Summary
Cintas Corporation's (CTAS) 10-Q filing for the period ending August 31, 2017, reveals a strong performance driven by the significant acquisition of G&K Services, Inc. Total revenue surged by 27.2% to $1.61 billion, with organic growth contributing 8.3%. The Uniform Rental and Facility Services segment was the primary growth engine, up 31.9% year-over-year, largely due to the G&K acquisition. Despite increased costs and selling, general, and administrative expenses associated with integration and investments, Cintas demonstrated robust profitability. Net income from continuing operations increased by 18.3% to $161.1 million, translating to diluted EPS from continuing operations of $1.45, up 16.9%. The company also reported significant income from discontinued operations following the sale of a business. Cintas maintained a strong liquidity position, with operating cash flow increasing substantially to $254.4 million. The company remains compliant with its debt covenants and continues to manage its capital structure effectively.
Financial Highlights
51 data points| Revenue | $1.61B |
| Gross Profit | $739.35M |
| SG&A Expenses | $486.28M |
| Operating Income | $249.10M |
| Interest Expense | $30.32M |
| Net Income | $217.21M |
| EPS (Basic) | $0.51 |
| EPS (Diluted) | $0.49 |
| Shares Outstanding (Basic) | 422.96M |
| Shares Outstanding (Diluted) | 434.15M |
Key Highlights
- 1Total revenue increased by 27.2% to $1.61 billion, driven by a 18.9% contribution from acquisitions, primarily G&K Services, Inc., and 8.3% organic growth.

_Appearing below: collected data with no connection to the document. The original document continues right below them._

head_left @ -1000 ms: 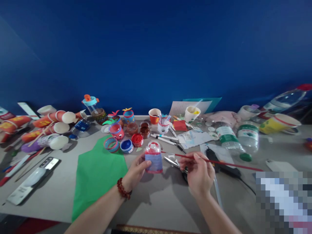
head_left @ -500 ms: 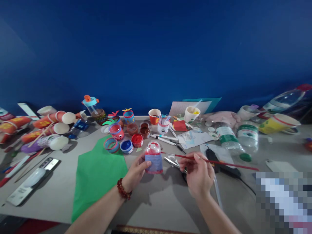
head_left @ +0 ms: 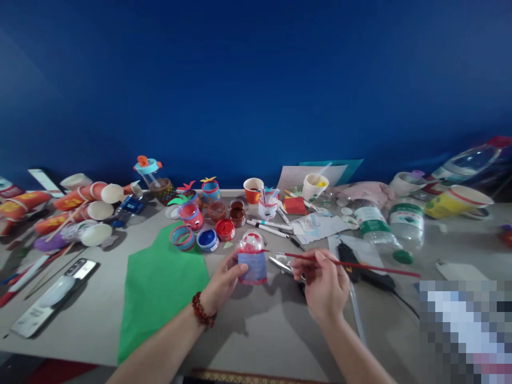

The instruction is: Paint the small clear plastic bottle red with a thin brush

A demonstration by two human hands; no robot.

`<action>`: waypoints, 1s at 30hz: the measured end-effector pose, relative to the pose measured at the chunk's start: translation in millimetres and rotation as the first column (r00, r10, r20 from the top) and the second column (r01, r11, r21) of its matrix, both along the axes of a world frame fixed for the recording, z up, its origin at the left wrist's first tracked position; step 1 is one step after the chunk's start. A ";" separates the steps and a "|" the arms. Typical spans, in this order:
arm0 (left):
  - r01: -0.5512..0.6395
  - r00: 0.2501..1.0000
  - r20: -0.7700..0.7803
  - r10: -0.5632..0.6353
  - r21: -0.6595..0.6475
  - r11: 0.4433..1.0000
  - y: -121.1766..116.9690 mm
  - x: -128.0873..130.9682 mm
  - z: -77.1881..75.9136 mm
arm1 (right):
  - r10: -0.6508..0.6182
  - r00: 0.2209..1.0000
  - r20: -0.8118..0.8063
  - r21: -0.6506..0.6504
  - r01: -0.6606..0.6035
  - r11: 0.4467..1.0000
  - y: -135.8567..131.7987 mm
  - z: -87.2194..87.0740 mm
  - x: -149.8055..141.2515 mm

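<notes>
My left hand (head_left: 224, 277) is closed around the side of a cut plastic bottle piece (head_left: 253, 268), its clear domed end upward. It is painted blue, with red bands at both edges of the blue and red spots on the dome. In my right hand (head_left: 326, 282) is a thin red paintbrush (head_left: 372, 268), pinched between thumb and fingers. Its tip points left and meets the upper red band, or comes very near it. Scissors (head_left: 282, 265) lie on the table between my hands, their handles partly hidden behind my right hand.
Ahead stand open jars of red paint (head_left: 225, 230) and blue paint (head_left: 207, 240), beside small decorated cups (head_left: 190, 215). Green paper (head_left: 160, 288) lies left, a phone (head_left: 56, 298) farther left. Right are a glue gun (head_left: 360, 269) with its cord and clear bottles (head_left: 374, 221).
The brush tip has shifted slightly left onto or against the red band, and my right hand has moved a little left with it. My left hand and the bottle piece stay nearly still.
</notes>
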State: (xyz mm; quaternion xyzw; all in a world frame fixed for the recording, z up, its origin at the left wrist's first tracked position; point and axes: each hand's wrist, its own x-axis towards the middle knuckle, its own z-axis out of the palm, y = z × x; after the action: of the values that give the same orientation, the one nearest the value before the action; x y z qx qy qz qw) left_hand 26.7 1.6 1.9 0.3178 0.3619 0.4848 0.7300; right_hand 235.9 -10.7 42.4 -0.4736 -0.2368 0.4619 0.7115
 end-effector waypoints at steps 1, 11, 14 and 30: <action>0.002 1.000 -0.002 -0.002 -0.001 1.000 -0.1 0.0 0.2 | 0.007 1.000 0.006 -0.007 -0.007 1.000 0.1 0.0 -0.3; 0.010 1.000 0.010 -0.010 -0.001 1.000 -0.3 0.0 0.3 | -0.002 1.000 0.008 0.006 0.002 1.000 0.7 0.4 0.2; -0.006 1.000 0.021 0.007 -0.009 1.000 -0.5 0.8 2.1 | 0.014 1.000 0.012 -0.017 -0.014 1.000 2.1 1.3 -0.4; 0.097 0.980 0.175 -0.096 -0.001 0.995 -1.5 -5.0 -4.0 | -0.006 0.943 0.333 0.489 -0.167 0.856 -6.9 -21.7 0.5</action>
State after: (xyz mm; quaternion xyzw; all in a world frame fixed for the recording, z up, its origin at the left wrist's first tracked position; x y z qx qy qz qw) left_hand 21.7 0.0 -2.1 0.2879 0.2830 0.4732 0.7830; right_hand 236.4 -17.7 20.7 -0.3264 -0.4836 0.3287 0.7426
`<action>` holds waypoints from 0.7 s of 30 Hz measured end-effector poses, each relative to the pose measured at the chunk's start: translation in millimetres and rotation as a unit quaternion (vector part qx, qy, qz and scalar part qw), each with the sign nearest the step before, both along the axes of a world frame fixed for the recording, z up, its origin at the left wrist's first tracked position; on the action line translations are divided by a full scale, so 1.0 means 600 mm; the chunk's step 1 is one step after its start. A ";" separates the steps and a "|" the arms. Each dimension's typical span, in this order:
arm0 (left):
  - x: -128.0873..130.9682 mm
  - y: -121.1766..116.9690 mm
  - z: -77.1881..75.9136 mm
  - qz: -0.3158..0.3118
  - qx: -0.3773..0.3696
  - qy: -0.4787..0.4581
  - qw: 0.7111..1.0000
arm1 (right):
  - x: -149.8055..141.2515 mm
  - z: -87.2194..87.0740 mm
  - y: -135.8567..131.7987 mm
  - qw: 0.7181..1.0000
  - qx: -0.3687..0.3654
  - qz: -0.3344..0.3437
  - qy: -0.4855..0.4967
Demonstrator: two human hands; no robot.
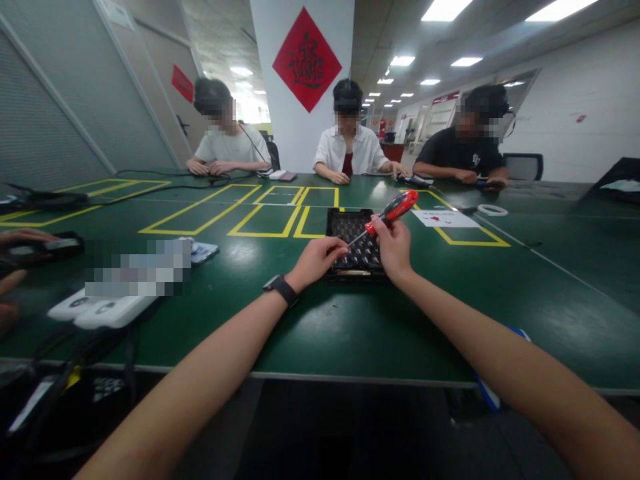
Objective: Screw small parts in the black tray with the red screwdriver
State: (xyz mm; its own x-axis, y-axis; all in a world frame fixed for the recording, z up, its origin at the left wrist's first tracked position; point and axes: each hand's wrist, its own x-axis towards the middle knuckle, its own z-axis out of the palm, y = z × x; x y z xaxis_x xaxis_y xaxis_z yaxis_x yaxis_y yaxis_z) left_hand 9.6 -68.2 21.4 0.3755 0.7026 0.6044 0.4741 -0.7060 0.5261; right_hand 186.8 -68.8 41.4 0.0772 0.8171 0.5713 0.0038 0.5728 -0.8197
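Observation:
A screwdriver [397, 205] with a red and black handle and a thin metal shaft slants down to the left. My right hand [395, 247] is closed round the front of its handle, above the right side of an open black bit case [330, 223]. My left hand [320, 260], with a dark watch on the wrist, pinches at the shaft's lower end over the case's left side. Whether a small bit sits between those fingertips cannot be made out. Rows of small shiny bits [367, 250] show inside the case, partly hidden by my hands.
On the left lies a white power strip [115, 307] with cables, near another person's hand [25, 237]. Yellow tape outlines mark the green table [240, 333]. A paper sheet [445, 219] and a white tape roll [493, 210] lie at right. Several people sit across the table.

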 end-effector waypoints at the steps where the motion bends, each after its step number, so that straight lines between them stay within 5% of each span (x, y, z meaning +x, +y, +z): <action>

- 2Uniform Rental and Facility Services segment revenue grew 31.9% to $1.31 billion, benefiting from both organic growth and the G&K acquisition.
- 3Net income from continuing operations rose 18.3% to $161.1 million, with diluted EPS from continuing operations increasing 16.9% to $1.45.
- 4Income from discontinued operations was a significant contributor ($56.1 million), reflecting the sale of a business during the quarter.
- 5Operating cash flow surged by 61.4% to $254.4 million, indicating strong cash generation capabilities.
- 6The company reported $2.81 billion in goodwill, primarily from the G&K acquisition, and has a substantial intangible asset base related to service contracts.
- 7Cintas maintained compliance with all debt covenants and ended the period with $191.4 million in cash and cash equivalents.